Was so and so aware that they were taking disability grant applications at the Indian Affairs Department in Unit 5 and that the closing date was next Friday and that she must take the parents’ and grandparents’ ID cards and an affidavit which she can do in the charge office at the Bayview Police Station? 

Did so and so know that White Peter re-classified his light-skinned son with the curly hair from Indian into Coloured so that he could get an apprenticeship at Sasol and that the personnel office from Secunda sent a postal order for him to buy the 3rd class train ticket to come for the trade test?  

Was Zaiboonisha’s daughter pregnant by the taxi man’s son because it was very suspicious that the family took the child out of Summit Government-Aided Primary School when she was getting double promotion and sent her to stay with the coalmine people in Glencoe?

Salacious stories aside, often it was just the receptionist from Dr Bux saying that the blood test results arrived or Clerk Siva from Tollman Brothers, the furniture shop on West Street to say come pick up the certificate of good payment and the four glass tumblers Christmas present.

And so it came to pass that so and so eventually rang off. The news content of the call with a few embellishments, curses or both was carried back the same animated route. Those were the days long before Radio Lotus, SABC2 or a subscription to the The Witness. 

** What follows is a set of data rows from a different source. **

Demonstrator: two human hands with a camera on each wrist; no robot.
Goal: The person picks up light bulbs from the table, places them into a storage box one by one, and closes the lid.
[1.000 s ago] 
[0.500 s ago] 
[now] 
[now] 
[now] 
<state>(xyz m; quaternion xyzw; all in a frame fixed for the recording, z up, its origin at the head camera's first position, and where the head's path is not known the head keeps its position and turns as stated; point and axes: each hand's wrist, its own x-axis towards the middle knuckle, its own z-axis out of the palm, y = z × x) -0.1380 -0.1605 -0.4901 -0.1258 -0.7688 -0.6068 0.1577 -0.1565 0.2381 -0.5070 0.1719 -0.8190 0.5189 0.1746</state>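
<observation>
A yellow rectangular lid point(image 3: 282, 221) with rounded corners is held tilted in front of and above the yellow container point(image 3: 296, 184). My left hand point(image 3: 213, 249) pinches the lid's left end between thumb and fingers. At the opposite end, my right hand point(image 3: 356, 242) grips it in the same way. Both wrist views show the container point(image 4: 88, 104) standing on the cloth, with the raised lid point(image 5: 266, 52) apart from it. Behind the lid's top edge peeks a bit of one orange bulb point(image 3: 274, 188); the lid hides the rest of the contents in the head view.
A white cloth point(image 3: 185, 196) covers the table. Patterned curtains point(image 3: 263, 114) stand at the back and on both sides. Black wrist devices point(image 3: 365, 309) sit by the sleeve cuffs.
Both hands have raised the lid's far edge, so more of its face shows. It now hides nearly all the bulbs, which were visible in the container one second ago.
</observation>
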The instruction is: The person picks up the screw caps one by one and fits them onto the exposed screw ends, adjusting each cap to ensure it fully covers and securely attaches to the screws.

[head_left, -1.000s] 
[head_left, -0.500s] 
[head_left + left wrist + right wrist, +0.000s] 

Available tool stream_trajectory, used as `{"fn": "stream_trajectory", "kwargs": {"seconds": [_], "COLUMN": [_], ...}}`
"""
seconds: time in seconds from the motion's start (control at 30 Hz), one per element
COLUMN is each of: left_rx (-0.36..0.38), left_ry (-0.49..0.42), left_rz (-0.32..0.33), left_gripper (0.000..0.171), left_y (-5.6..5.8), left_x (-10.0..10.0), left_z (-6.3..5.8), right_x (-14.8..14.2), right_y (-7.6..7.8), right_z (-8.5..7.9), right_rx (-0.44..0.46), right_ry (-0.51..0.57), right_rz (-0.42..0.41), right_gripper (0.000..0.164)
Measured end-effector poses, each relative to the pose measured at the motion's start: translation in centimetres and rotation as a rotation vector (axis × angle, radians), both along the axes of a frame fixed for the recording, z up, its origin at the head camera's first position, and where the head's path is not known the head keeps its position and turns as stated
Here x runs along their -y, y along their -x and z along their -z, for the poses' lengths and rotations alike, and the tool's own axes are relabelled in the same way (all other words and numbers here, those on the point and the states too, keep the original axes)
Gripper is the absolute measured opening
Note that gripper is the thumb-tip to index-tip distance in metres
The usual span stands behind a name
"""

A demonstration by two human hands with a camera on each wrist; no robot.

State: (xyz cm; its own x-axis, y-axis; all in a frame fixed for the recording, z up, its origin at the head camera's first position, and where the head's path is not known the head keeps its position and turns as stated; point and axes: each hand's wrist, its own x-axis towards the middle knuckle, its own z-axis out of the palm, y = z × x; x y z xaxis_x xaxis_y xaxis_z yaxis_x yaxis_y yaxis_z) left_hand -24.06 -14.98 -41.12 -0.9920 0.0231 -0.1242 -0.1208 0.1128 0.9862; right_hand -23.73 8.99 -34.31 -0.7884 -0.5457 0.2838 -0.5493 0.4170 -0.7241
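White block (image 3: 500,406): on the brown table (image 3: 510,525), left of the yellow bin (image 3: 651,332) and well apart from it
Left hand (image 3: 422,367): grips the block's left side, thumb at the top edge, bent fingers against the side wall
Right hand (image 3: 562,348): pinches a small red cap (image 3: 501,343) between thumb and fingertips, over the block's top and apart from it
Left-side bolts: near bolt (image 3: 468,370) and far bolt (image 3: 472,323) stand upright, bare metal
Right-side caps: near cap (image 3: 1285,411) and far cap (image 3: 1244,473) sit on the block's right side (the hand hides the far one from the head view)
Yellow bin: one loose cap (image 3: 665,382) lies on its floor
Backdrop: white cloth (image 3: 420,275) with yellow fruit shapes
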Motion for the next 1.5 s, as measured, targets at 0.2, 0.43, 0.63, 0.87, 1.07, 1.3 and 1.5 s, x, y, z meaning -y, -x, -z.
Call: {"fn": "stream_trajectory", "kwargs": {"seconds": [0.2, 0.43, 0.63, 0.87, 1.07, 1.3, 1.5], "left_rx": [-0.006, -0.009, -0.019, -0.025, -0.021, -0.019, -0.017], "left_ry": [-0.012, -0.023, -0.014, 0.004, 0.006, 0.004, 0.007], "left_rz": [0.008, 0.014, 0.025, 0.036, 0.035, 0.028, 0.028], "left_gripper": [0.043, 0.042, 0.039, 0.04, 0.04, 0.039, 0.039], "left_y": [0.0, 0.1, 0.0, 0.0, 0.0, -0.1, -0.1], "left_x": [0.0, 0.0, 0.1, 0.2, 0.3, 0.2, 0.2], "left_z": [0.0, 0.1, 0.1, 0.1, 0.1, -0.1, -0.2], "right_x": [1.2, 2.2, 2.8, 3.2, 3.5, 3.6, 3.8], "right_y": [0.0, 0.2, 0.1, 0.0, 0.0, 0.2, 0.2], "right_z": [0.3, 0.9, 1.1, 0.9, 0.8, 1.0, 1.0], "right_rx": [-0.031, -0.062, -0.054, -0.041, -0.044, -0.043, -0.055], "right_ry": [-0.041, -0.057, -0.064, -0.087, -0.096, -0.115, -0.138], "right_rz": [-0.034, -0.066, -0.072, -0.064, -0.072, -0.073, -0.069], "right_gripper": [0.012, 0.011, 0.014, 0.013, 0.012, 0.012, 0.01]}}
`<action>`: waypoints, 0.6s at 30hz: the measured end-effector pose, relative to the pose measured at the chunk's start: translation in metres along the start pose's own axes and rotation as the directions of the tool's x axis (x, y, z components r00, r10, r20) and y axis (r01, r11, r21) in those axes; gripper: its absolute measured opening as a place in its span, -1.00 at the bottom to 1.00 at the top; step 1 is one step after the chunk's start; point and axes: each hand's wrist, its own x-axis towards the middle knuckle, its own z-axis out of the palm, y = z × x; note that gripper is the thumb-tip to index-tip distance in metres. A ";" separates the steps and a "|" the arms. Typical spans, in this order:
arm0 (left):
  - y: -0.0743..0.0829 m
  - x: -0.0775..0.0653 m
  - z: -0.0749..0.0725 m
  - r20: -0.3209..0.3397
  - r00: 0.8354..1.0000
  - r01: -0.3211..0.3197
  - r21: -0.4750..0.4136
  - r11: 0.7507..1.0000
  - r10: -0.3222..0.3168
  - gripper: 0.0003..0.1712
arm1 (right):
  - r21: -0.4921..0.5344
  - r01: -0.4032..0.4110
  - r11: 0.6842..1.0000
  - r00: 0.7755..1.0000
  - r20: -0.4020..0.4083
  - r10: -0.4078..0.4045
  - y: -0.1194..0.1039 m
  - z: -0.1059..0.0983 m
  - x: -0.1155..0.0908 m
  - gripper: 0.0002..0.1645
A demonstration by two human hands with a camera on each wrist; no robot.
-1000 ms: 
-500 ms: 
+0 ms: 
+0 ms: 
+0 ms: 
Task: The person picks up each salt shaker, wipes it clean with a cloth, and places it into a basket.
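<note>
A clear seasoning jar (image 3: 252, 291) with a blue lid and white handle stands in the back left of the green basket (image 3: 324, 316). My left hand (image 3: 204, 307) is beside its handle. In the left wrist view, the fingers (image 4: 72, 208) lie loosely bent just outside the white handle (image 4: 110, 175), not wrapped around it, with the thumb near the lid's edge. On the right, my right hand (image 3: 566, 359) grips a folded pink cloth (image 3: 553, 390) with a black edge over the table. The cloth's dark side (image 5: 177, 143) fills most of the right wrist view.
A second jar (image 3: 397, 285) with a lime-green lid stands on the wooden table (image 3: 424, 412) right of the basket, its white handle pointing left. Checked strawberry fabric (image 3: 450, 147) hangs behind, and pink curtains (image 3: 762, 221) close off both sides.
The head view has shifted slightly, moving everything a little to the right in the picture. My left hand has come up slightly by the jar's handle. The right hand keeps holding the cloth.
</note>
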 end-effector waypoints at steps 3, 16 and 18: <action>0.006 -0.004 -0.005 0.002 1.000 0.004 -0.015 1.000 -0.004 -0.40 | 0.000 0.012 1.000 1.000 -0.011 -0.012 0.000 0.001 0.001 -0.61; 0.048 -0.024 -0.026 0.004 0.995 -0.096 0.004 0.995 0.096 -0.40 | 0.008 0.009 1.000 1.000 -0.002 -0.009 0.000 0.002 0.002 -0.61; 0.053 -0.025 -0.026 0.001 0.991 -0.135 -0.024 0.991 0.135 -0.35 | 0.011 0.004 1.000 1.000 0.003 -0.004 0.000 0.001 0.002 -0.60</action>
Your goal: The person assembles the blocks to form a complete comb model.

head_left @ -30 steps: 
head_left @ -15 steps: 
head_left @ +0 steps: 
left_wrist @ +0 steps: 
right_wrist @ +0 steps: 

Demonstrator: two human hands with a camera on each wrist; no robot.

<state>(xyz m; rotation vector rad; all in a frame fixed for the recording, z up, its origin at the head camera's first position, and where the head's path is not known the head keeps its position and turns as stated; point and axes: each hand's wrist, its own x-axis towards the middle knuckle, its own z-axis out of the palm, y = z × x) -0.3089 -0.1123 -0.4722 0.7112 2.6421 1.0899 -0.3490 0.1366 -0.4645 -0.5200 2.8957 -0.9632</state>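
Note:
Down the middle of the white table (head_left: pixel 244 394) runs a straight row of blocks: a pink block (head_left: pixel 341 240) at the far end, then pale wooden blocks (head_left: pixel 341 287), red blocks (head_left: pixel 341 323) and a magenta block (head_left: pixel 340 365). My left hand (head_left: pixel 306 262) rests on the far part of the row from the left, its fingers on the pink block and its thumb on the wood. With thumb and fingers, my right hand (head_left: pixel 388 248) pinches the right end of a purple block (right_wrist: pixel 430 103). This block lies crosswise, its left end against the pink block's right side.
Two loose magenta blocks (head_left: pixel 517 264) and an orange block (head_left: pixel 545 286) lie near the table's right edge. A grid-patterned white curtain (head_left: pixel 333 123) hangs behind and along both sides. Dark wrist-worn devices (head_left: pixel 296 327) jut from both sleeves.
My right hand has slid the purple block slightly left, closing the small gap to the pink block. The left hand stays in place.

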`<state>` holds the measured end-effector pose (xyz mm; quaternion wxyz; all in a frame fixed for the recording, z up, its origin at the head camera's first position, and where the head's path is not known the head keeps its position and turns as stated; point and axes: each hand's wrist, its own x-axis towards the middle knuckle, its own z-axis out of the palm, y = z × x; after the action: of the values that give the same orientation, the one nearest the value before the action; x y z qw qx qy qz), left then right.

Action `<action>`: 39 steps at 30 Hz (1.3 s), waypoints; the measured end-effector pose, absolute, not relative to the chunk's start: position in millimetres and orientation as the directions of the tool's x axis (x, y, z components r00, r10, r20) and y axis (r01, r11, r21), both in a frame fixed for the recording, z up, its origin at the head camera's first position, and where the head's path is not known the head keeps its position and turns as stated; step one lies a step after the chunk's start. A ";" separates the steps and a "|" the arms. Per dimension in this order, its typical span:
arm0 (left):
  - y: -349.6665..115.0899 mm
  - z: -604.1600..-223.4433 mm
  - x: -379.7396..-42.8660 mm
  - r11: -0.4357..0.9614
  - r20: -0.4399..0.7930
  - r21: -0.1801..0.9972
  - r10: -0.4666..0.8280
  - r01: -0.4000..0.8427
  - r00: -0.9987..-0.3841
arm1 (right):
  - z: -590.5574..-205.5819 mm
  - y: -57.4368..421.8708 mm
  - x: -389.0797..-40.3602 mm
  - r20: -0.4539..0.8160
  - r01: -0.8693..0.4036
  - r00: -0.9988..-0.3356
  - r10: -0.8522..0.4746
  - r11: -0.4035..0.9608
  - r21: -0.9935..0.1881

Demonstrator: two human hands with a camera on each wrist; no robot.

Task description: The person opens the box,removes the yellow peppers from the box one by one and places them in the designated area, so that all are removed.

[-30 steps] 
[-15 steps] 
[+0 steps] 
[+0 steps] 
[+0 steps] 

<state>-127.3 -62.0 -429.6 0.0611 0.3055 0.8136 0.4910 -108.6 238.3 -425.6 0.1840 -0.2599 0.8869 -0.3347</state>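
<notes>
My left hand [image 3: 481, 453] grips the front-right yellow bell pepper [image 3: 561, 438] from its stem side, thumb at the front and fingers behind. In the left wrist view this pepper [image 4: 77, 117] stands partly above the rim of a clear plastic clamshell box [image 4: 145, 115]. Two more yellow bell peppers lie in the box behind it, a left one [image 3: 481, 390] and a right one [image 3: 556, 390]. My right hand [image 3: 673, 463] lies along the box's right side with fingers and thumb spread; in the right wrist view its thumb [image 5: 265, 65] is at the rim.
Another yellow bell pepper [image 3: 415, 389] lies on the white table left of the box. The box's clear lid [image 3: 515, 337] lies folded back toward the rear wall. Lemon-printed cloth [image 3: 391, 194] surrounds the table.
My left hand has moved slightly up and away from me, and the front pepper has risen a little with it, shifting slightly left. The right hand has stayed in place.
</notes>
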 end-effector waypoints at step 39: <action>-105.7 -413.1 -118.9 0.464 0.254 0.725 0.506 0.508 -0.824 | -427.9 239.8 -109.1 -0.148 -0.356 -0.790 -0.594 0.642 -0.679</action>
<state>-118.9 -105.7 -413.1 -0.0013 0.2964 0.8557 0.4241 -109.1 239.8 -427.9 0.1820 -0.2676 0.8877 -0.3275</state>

Calls were not only received. People would also come to ring people in centres near and far. So and so would just pop their head over the kitchen stable door and ask to use the phone. A nod from my mother was enough consent. So and so would do their business. When done, a silver coin was silently left on the doily. Olde worlde courtesy.

Nowadays when your BlackBerry is borrowed for a quick call they even scroll through your pictures and bbms.